You have absolutely nothing to be embarrassed about. I think, in college, that you have to be trying to be inappropriate to actually cross that line. You were speaking to adults, and if they want to cloister themselves away from reality, college is not the place to do it.
That said, I am amazed as well that there are still people who don’t know this sort of thing happens. Although I’d like to point out that circumcision is mutilation for men too. Granted, we don’t lose all sensation, but the majority of nerve endings are in the foreskin and there is no more medical a reason to remove it than for removing fingernails to stop them from getting hangnails or infections.
I point that out not to trivialize the abominations that are being done to women, but to point out that circumcision, in general, is a terrible thing.
Thank you all for all of your support! I’m glad to have positive reinforcement from so many of my peers about such a weird situation/class.

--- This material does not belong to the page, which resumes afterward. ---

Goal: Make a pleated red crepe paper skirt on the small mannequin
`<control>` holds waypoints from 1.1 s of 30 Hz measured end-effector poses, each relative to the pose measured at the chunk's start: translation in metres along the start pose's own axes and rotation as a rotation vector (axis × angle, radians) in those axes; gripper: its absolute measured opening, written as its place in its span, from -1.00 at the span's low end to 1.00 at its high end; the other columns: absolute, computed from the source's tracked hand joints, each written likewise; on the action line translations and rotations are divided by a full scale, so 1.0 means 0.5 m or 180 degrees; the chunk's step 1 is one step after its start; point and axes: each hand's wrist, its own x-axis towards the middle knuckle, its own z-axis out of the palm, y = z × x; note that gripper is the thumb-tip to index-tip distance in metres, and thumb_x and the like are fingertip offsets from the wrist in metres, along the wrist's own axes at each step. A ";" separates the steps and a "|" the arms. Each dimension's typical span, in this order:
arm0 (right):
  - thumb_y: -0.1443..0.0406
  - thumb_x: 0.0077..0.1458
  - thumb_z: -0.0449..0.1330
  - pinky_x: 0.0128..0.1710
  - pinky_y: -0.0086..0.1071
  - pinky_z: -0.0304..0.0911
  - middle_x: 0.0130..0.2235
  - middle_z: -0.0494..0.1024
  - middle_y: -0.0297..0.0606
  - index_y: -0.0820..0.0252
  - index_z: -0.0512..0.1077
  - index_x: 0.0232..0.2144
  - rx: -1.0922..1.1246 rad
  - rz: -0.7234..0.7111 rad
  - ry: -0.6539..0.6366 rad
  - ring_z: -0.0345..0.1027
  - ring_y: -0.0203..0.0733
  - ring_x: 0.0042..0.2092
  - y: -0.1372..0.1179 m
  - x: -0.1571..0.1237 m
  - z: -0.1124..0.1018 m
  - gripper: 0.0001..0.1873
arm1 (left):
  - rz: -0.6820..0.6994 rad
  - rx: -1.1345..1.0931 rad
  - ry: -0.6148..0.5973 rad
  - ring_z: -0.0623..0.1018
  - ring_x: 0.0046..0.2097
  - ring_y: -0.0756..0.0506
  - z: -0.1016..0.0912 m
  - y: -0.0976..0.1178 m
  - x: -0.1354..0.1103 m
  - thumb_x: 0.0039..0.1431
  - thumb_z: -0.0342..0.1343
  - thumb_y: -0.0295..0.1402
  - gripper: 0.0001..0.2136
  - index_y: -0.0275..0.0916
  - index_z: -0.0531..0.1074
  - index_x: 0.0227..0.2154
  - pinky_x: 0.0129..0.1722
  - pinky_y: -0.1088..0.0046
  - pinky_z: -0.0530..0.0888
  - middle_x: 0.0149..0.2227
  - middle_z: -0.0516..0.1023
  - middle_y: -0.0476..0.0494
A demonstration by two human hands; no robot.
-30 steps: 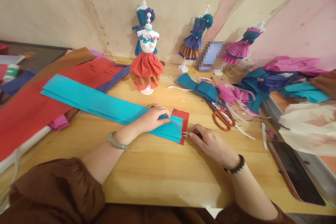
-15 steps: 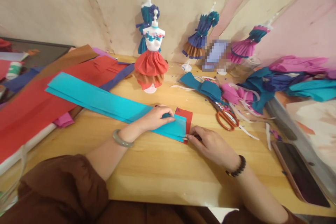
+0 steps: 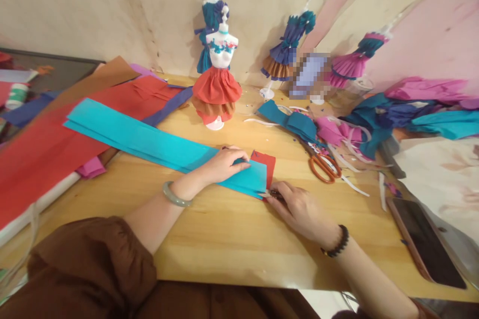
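A long folded turquoise paper strip [image 3: 149,139] lies across the wooden table [image 3: 232,249], its near end over a small red paper piece [image 3: 268,162]. My left hand [image 3: 221,164] rests on that end, fingers closed together and pinching the folds down. My right hand [image 3: 299,208] sits just right of the strip's lower corner. Its fingers are closed round a small thin metal tool [image 3: 270,193] whose tip touches the paper edge. I cannot make out what kind of tool it is.
Orange-handled scissors [image 3: 324,167] lie to the right among paper scraps and ribbons. A small mannequin in a red paper skirt [image 3: 217,87] stands behind, with others along the wall. Large red sheets [image 3: 45,149] cover the left side. A phone [image 3: 426,241] lies at the right edge.
The view has shifted slightly. My right hand has crept a little closer to the strip's corner; my left hand stays pressed on the turquoise paper.
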 end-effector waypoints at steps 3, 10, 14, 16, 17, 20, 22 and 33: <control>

We’re finishing discussion on the book tomorrow/Friday. While Wednesday’s class focused mostly on character/plot/general first reactions, I hope to gear the discussion more towards plot, the ending of the book, and the implications of prostitution.
Sorry if these responses are a bit scattered–end of the week is approaching and my brain is not at 100%.
First, this is a class of 100% Freshmen, 100% from Georgia. No outsiders here.
Margosita: I do feel, like you, that it is more appropriately termed mutilation, but I don’t feel comfortable imposing that viewpoint on my students. I’ll leave that ethical decision up to them.
Keith: I don’t think your point trivializes the issue for women at all.
Male circumcision did come up in my 10 oclock section. I teach two sections back to back at 9 & 10, and, while female circumcision came up in both, the men were neglected at 9. Maybe it was too early?
I said clearly that I didn’t need to know who in the room who was circumcised and who wasn’t (this caused some nervous laughter, but I didn’t want male students to start revealing THAT about themselves). One student said, “but this is different for guys. It is a cleanliness thing that prevents infection”. I responded with something like “Well, that’s not exactly proven to be the case anymore.” More confused looks, but that was a tangent that I wasn’t ready to tackle.
It wouldn’t occur to most freshmen to question this about themselves/their partners/the ritual in general, let alone something that happens mostly across an ocean miles away. Hopefully, if anything, Wednesday’s class got some gears turning.
This is an excellent book, and I’m so glad you made it required reading. I read it during freshman year as well, and it was such an eye-opening story. Kudos to you, encouraging the mind-expansion of your students!
I didn’t select the convocation text–this was required by the university of ALL freshmen.